Exactly the lines below from the one with "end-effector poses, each" up to and including the one with "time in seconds" make up the answer, with nothing else added.

* * *

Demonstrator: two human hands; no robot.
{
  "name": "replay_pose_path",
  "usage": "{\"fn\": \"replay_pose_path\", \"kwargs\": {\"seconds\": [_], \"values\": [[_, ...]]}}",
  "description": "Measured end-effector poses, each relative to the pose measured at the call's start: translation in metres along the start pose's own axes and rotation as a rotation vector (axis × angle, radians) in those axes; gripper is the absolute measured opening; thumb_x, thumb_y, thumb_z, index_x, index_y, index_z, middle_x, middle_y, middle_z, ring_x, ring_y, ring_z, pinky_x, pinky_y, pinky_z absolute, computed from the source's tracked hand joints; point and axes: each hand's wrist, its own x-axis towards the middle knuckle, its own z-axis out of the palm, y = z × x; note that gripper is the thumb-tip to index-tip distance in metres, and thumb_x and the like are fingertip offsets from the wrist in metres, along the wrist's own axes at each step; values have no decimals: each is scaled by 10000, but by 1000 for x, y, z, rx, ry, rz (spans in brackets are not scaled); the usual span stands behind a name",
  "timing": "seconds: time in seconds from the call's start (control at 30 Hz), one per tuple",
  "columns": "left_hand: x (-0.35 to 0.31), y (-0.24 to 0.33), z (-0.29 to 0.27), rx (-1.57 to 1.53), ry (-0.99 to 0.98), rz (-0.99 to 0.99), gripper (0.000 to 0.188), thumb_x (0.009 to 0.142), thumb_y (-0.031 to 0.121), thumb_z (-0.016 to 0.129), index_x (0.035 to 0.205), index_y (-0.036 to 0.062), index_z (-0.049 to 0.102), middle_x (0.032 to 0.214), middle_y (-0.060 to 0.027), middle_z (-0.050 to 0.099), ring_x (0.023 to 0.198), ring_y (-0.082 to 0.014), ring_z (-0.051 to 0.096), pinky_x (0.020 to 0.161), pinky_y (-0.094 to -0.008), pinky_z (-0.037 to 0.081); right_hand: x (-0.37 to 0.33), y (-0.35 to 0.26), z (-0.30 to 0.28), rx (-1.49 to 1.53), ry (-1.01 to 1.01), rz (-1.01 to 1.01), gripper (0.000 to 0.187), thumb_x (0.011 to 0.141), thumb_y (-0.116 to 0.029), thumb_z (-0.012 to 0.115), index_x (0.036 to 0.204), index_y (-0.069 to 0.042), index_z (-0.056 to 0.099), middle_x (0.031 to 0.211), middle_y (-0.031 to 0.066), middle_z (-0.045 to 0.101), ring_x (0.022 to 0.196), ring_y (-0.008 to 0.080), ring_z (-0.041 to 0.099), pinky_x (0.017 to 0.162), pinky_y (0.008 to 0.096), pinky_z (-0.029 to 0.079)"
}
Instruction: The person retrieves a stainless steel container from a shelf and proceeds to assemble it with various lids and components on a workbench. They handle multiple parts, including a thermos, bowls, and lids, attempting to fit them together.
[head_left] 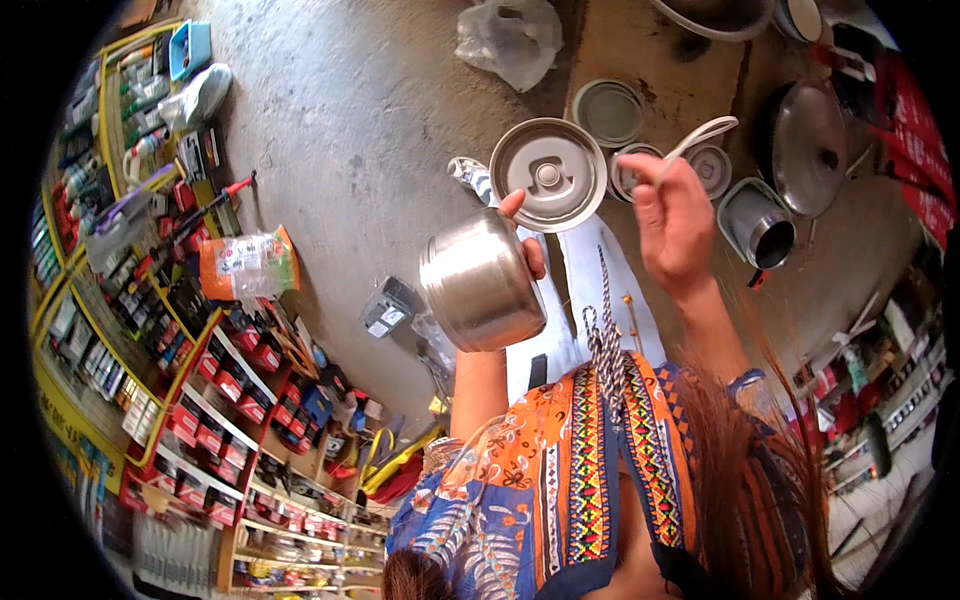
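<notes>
My left hand [528, 250] is wrapped round a shiny stainless steel canister [480, 280], tilted on its side in front of my lap. Just beyond it is a round metal lid [548, 172] with a raised knob in the middle, near my left fingertips. Whether those fingers touch the lid, I cannot tell. My right hand [676, 222] is raised to the right of the lid, its fingers closed on a slim white curved strip [705, 133] that bends at its far end. The strip's lower part is hidden by the fingers.
Past my knees, round lids [609, 112], a steel cup [768, 238] and a large pan lid [808, 150] lie on a brown board [640, 50]. A clear plastic bag [510, 40] is at the far side. Stocked shelves [215, 400] line the left; an orange packet [248, 264] lies beside them.
</notes>
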Motion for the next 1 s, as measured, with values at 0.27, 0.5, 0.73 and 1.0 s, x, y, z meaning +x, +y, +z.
{"fn": "replay_pose_path", "kwargs": {"seconds": [0.27, 0.5, 0.73, 1.0], "values": [[-33, 28, -41, -182, -44, 91, 651, 907, 360, 591, 1392, -29, 397, 1162, -103, 532, 780, -223, 532, 630, -299, 469, 13, -46, 63, -320, -552, -475, 250, 752, -117, 652, 990, -54, 612, 812, 39, 520, 798, 205, 553, 686, 323, 486], [-63, 80, -60, -134, -174, 201, 551, 908, 264, 611, 1358, -9, 447, 1265, -101, 499, 816, -197, 539, 643, -267, 470, 25, -96, 122, -384, -665, -538, 290, 741, -127, 639, 1016, -42, 607, 819, 44, 523, 785, 210, 562, 679, 323, 488], [-88, 144, -52, -171, -151, 300, 492, 898, 244, 613, 1317, 20, 487, 1238, -56, 499, 775, -151, 489, 634, -242, 436, 48, -165, 166, -326, -688, -522, 372, 745, -203, 746, 1072, -72, 626, 930, 54, 557, 839, 225, 551, 723, 351, 474], [-114, 207, -25, -203, -262, 340, 634, 872, 294, 643, 1384, -6, 419, 1246, -53, 514, 862, -182, 501, 722, -294, 440, 67, -193, 212, 431, -517, 454, 591, 827, -115, 709, 1348, -16, 448, 1282, 135, 526, 1167, 230, 537, 983, 355, 465]]}}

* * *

• Expected output:
  "description": "Measured end-effector poses, each relative to the pose measured at the call's start: translation in metres along the start pose's own axes and rotation as a rotation vector (axis × angle, radians) in those axes; gripper is the absolute measured opening; thumb_x, thumb_y, thumb_z, index_x, index_y, index_z, middle_x, middle_y, middle_z, ring_x, ring_y, ring_z, pinky_x, pinky_y, pinky_z absolute, computed from the source's tracked hand joints; point and axes: each hand's wrist, its own x-axis towards the middle knuckle, its own z-axis out of the palm, y = z × x; note that gripper is the thumb-tip to index-tip distance in metres, and thumb_x and the like are fingertip offsets from the wrist in metres, along the wrist's own axes at each step; values have no decimals: each is scaled by 10000, but by 1000 for x, y, z, rx, ry, rz (spans in brackets are not scaled); the usual span stands behind a name",
  "timing": "seconds: time in seconds from the call's start (control at 30 Hz), one per tuple",

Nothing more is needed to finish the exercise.